### WORK TO BE COMPLETED
Would you please retype, exactly, the lines of the listing below between the line with "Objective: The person" and the line with "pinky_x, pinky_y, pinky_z", inclusive?

### SOURCE RECORDS
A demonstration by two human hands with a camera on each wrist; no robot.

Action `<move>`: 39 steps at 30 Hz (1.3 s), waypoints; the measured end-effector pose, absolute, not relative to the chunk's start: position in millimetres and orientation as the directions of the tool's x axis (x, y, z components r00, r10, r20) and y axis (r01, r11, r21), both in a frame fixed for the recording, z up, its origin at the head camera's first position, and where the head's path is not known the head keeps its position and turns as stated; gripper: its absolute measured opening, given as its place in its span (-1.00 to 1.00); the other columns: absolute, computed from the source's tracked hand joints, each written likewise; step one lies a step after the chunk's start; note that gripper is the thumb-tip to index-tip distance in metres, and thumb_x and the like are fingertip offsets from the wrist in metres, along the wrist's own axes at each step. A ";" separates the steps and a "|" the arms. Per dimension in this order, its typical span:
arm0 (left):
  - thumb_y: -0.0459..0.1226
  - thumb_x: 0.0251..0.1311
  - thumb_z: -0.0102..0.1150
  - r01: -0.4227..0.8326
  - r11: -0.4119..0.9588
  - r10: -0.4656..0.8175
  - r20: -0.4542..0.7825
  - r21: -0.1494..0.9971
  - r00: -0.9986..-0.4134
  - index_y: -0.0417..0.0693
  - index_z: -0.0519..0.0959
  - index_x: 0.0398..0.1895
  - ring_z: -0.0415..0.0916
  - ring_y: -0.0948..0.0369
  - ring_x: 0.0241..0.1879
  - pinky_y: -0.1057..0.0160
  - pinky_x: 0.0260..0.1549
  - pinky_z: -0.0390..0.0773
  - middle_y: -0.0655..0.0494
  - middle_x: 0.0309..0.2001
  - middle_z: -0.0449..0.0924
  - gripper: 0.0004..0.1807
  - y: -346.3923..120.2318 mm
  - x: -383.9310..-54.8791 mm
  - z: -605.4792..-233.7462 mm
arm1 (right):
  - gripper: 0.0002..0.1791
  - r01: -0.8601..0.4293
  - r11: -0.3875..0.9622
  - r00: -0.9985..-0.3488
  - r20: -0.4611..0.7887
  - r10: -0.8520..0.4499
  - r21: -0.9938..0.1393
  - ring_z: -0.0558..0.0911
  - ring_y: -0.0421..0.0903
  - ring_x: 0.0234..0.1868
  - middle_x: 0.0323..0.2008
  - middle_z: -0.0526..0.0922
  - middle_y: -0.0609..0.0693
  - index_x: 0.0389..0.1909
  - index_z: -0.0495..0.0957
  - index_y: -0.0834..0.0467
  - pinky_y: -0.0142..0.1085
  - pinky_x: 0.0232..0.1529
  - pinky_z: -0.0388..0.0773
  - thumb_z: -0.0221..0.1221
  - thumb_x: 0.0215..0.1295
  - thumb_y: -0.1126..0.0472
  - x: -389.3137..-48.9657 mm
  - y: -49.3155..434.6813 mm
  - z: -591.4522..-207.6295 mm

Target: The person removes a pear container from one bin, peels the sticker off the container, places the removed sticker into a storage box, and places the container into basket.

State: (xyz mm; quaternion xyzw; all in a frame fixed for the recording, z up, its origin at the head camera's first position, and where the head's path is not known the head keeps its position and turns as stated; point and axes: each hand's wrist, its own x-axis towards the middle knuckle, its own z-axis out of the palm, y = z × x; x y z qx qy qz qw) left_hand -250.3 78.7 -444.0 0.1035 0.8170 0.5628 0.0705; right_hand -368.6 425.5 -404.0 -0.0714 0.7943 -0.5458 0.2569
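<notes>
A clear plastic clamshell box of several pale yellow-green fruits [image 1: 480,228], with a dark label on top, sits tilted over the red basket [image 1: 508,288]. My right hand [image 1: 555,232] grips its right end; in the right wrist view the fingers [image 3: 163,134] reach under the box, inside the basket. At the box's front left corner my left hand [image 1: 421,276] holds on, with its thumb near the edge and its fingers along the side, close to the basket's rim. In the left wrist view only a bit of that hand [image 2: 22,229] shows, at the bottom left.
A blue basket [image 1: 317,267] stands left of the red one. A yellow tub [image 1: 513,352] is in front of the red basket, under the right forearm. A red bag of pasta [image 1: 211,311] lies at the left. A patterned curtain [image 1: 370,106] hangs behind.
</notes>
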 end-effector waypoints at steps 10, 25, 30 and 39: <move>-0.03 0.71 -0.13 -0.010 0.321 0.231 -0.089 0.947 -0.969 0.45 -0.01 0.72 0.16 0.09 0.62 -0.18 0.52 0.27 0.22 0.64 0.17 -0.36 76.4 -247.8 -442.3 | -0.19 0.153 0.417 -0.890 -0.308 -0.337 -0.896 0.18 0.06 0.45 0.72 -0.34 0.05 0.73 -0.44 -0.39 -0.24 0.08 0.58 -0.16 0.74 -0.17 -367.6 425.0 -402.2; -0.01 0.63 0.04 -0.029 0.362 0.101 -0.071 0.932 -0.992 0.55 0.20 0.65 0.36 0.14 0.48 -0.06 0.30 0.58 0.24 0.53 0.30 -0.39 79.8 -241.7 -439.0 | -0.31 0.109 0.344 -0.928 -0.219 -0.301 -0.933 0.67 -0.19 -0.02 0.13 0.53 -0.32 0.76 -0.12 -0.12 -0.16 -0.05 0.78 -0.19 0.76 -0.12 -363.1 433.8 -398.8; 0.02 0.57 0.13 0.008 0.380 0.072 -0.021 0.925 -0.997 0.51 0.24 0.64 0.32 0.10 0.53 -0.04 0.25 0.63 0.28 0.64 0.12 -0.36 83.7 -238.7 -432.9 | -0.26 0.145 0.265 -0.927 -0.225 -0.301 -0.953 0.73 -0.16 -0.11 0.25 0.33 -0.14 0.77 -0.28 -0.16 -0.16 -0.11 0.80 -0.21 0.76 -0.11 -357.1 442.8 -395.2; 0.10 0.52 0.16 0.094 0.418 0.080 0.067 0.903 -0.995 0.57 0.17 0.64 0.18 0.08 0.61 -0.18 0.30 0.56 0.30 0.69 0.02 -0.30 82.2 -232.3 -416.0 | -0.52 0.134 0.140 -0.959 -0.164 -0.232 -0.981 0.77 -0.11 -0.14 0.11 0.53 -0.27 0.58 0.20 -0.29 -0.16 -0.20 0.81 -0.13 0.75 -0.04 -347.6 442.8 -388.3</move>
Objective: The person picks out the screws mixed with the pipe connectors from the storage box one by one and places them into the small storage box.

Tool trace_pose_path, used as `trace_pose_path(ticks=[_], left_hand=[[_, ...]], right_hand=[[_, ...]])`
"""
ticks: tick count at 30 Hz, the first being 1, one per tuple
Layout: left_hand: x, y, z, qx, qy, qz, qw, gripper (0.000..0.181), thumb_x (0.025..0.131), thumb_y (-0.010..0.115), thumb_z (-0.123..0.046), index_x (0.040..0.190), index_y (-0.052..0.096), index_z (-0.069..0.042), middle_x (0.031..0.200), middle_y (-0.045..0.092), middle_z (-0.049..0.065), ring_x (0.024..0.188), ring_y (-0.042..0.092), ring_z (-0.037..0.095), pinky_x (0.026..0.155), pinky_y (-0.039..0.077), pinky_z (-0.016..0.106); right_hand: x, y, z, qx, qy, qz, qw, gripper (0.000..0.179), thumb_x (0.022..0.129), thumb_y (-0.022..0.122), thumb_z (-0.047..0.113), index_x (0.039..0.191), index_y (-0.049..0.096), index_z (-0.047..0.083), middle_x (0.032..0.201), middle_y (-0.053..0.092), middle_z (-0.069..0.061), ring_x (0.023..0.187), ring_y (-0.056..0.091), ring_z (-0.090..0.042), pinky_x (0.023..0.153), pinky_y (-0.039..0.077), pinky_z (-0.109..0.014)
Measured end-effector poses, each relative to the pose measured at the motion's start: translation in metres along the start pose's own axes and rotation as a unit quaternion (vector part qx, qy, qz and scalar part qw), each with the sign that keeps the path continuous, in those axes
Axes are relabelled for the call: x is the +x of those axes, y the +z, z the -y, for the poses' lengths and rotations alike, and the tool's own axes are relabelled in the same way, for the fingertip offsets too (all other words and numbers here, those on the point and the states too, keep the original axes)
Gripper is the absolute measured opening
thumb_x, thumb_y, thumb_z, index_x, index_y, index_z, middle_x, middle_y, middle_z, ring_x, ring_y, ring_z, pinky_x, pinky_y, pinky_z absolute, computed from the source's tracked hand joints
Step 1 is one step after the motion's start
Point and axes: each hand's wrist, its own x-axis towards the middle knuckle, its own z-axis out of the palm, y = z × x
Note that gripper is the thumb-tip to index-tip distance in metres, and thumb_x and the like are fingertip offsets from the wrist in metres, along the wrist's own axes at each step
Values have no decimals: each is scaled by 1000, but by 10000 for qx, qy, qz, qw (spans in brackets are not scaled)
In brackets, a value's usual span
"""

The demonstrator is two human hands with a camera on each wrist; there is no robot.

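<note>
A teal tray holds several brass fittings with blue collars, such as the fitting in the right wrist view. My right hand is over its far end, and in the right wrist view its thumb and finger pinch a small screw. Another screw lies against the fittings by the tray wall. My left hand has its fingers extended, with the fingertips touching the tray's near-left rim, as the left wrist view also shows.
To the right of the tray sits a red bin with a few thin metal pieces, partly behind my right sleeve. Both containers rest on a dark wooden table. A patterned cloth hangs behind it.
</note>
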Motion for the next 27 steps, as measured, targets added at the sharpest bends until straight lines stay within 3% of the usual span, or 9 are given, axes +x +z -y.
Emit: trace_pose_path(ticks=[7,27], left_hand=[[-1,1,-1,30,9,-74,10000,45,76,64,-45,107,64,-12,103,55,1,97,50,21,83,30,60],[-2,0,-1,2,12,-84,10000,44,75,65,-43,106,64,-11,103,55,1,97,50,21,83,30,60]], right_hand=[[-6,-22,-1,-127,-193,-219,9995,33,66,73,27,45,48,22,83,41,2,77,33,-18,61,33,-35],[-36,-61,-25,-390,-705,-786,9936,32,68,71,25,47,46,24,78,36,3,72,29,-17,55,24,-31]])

### SOLUTION FOR THIS TASK
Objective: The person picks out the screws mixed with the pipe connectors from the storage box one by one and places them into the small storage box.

Tool trace_pose_path, used as `trace_pose_path(ticks=[_], left_hand=[[_, ...]], right_hand=[[_, ...]])`
"""
ticks: tick count at 30 Hz, the first being 1, one per tuple
Layout: left_hand: x, y, z, qx, qy, qz, qw, gripper (0.000..0.181), thumb_x (0.025..0.131), thumb_y (-0.010..0.115), thumb_z (-0.123..0.046), index_x (0.040..0.190), index_y (-0.052..0.096), index_z (-0.069..0.042), middle_x (0.031..0.200), middle_y (-0.045..0.092), middle_z (-0.049..0.065), ring_x (0.024..0.188), ring_y (-0.042..0.092), ring_z (-0.037..0.095), pinky_x (0.026..0.155), pinky_y (-0.039..0.077), pinky_z (-0.016..0.106); right_hand: x, y, z, qx, qy, qz, qw, gripper (0.000..0.179), thumb_x (0.022..0.129), thumb_y (-0.022..0.122), thumb_z (-0.047..0.113), index_x (0.039..0.191), index_y (-0.049..0.096), index_z (-0.047..0.083), middle_x (0.032..0.201), middle_y (-0.053..0.092), middle_z (-0.069..0.061), ring_x (0.023..0.187), ring_y (-0.056..0.091), ring_z (-0.090..0.042), pinky_x (0.023..0.153), pinky_y (-0.039..0.077), pinky_z (-0.109..0.014)
Measured end-effector poses, each relative to the pose measured at the motion's start: translation in metres along the start pose's own axes and rotation as a unit quaternion (vector part qx, qy, qz and scalar part qw), each with the sign that keeps the path continuous, in those axes
Axes are relabelled for the call: x is the +x of those axes, y the +z, z the -y, for the poses' lengths and rotations alike, and the tool's own axes are relabelled in the same way, for the fingertip offsets too (all other words and numbers here, those on the point and the states too, keep the original axes)
Gripper is the absolute measured opening
thumb_x, thumb_y, thumb_z, index_x, index_y, index_z, middle_x, middle_y, middle_z, ring_x, ring_y, ring_z, pinky_x, pinky_y, pinky_z absolute, computed from the source's tracked hand joints

The output as shown is complete.